TASK DIRECTIONS
From the data below, return the exact lines starting at the line containing "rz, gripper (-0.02" and ending at the line containing "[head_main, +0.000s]", both included, and nothing else.

____________

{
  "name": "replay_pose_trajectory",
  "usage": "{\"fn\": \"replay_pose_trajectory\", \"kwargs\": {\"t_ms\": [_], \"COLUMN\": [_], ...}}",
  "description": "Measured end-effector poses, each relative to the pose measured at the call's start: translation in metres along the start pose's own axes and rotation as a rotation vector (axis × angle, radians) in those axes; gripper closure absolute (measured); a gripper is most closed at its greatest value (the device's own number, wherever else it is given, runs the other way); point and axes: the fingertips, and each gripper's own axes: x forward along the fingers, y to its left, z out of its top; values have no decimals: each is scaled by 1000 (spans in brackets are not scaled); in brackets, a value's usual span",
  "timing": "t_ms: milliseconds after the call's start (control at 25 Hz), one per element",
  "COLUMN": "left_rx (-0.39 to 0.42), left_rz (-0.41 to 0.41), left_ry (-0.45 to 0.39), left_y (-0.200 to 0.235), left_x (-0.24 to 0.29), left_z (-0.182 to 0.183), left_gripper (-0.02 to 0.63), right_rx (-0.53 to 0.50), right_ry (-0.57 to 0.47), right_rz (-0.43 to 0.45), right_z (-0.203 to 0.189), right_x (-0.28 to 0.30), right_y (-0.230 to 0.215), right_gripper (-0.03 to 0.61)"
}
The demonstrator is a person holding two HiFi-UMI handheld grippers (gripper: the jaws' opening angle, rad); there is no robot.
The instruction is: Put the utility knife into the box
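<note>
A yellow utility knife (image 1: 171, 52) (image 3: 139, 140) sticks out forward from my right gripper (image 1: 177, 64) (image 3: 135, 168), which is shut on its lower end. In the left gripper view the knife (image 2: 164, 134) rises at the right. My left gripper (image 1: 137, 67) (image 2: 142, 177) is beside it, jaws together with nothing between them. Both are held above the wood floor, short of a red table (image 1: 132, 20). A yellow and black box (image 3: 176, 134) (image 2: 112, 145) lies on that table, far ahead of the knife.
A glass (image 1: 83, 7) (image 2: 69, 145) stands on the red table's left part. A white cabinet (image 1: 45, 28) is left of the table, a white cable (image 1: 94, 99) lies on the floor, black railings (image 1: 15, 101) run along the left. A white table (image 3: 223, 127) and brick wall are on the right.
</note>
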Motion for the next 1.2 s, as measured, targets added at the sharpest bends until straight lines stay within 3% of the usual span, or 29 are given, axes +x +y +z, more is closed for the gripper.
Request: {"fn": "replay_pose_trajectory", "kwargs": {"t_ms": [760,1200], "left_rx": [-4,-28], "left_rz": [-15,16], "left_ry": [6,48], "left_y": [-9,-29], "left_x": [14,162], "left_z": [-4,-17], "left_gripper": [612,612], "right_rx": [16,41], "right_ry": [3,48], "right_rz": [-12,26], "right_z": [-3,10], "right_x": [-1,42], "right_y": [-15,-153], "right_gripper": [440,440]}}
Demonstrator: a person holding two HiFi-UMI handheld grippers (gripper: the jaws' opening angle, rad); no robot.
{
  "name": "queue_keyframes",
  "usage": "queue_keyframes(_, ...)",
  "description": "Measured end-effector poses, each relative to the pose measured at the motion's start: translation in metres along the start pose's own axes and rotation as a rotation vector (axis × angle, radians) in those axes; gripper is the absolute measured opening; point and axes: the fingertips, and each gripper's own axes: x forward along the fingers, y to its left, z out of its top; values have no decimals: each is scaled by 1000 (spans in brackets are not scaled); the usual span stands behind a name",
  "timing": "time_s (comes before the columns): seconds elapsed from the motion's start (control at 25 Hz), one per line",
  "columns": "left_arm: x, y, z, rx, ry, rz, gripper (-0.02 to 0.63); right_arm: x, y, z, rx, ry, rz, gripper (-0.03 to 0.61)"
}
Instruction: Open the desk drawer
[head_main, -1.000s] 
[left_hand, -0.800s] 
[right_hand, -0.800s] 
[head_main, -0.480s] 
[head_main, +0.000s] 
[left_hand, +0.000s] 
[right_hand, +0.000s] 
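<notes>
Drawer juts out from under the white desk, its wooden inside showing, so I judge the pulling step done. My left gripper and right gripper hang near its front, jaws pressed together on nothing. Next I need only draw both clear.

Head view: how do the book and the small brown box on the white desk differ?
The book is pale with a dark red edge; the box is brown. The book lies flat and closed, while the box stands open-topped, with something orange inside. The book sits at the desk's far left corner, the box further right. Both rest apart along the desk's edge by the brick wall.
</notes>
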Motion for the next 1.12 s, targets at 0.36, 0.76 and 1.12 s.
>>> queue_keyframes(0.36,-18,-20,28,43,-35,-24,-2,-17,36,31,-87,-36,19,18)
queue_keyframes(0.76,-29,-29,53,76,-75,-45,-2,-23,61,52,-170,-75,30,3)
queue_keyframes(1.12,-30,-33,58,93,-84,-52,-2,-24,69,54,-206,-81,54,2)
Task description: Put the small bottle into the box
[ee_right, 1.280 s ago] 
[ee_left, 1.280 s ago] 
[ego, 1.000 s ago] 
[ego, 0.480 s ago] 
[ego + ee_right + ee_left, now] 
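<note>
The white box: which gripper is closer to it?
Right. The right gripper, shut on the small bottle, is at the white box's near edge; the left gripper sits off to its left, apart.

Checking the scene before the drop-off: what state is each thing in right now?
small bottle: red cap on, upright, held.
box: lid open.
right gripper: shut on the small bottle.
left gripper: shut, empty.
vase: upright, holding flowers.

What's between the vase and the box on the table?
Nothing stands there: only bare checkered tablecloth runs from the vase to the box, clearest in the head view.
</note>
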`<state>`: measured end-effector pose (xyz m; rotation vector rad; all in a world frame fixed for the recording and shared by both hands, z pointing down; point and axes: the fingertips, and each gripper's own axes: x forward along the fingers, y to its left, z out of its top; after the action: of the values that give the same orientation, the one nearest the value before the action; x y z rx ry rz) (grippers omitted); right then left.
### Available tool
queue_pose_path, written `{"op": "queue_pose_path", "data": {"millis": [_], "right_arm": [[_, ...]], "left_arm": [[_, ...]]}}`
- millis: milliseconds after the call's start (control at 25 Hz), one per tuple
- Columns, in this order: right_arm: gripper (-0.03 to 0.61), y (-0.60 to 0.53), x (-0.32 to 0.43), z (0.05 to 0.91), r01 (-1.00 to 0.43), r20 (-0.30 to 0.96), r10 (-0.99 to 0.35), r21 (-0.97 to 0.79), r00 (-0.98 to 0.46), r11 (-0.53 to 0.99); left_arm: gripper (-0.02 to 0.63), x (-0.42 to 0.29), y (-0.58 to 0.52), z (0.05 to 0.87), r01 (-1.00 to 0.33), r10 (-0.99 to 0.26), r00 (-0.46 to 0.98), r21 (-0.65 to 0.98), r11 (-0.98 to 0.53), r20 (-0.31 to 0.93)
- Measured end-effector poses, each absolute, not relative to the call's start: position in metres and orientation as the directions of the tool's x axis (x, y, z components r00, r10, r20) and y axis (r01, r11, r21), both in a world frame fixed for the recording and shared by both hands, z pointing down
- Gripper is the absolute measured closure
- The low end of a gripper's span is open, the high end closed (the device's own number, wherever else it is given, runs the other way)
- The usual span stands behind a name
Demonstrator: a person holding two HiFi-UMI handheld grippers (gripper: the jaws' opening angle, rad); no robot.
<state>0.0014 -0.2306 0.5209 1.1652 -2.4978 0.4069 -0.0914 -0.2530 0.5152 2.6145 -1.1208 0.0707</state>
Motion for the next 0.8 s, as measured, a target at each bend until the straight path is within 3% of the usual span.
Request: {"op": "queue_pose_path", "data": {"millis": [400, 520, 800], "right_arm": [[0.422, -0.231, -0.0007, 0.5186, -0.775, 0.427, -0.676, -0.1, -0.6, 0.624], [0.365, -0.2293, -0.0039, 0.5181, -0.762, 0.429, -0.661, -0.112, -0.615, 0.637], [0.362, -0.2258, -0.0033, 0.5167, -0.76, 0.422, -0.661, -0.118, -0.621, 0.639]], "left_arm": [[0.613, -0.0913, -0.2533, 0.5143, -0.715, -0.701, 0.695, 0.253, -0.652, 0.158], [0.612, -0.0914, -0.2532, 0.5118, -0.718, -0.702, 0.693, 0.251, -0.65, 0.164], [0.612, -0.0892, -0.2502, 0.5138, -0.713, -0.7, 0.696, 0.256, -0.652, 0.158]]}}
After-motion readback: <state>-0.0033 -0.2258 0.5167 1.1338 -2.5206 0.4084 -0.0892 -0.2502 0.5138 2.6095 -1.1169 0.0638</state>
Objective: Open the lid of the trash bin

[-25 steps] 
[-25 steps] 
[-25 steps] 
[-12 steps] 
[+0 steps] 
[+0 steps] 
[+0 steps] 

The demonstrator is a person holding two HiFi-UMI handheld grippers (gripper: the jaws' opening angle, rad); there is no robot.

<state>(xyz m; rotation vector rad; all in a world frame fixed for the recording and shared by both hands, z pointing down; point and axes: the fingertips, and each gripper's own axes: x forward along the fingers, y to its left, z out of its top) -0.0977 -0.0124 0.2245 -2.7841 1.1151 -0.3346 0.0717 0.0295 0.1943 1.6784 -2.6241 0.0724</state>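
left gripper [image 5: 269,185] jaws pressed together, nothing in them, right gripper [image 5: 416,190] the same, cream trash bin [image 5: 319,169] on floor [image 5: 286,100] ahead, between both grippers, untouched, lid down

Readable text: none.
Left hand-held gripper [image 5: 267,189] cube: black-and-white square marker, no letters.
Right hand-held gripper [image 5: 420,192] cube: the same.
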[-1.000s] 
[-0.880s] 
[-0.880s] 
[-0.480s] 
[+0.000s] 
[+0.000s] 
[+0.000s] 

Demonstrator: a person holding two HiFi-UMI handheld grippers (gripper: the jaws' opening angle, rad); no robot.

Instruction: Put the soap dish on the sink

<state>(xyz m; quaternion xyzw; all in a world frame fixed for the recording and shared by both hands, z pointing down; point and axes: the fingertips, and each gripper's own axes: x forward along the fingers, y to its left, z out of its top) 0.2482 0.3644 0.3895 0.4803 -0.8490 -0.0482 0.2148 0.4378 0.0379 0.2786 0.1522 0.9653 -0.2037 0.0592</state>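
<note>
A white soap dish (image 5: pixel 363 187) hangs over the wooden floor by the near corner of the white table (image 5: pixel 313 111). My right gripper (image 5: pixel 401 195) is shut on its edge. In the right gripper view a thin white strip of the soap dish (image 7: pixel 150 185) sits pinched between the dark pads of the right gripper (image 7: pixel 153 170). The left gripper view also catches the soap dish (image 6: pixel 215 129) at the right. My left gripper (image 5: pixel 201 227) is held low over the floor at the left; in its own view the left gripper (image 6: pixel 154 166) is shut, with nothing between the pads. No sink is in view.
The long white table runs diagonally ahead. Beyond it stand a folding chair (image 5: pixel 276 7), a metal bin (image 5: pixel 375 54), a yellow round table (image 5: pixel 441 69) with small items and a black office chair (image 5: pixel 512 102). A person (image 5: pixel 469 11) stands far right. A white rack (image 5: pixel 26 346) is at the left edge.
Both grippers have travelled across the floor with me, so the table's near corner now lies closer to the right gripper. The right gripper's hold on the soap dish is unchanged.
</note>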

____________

WRITTEN RESPONSE
  "columns": "left_arm: x, y, z, rx, ry, rz, gripper (-0.02 to 0.63); right_arm: x, y, z, rx, ry, rz, gripper (-0.03 to 0.61)"
}
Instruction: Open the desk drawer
[head_main, -1.000s] 
[left_hand, -0.800s] 
[right_hand, -0.800s] 
[head_main, -0.480s] 
[head_main, +0.000s] 

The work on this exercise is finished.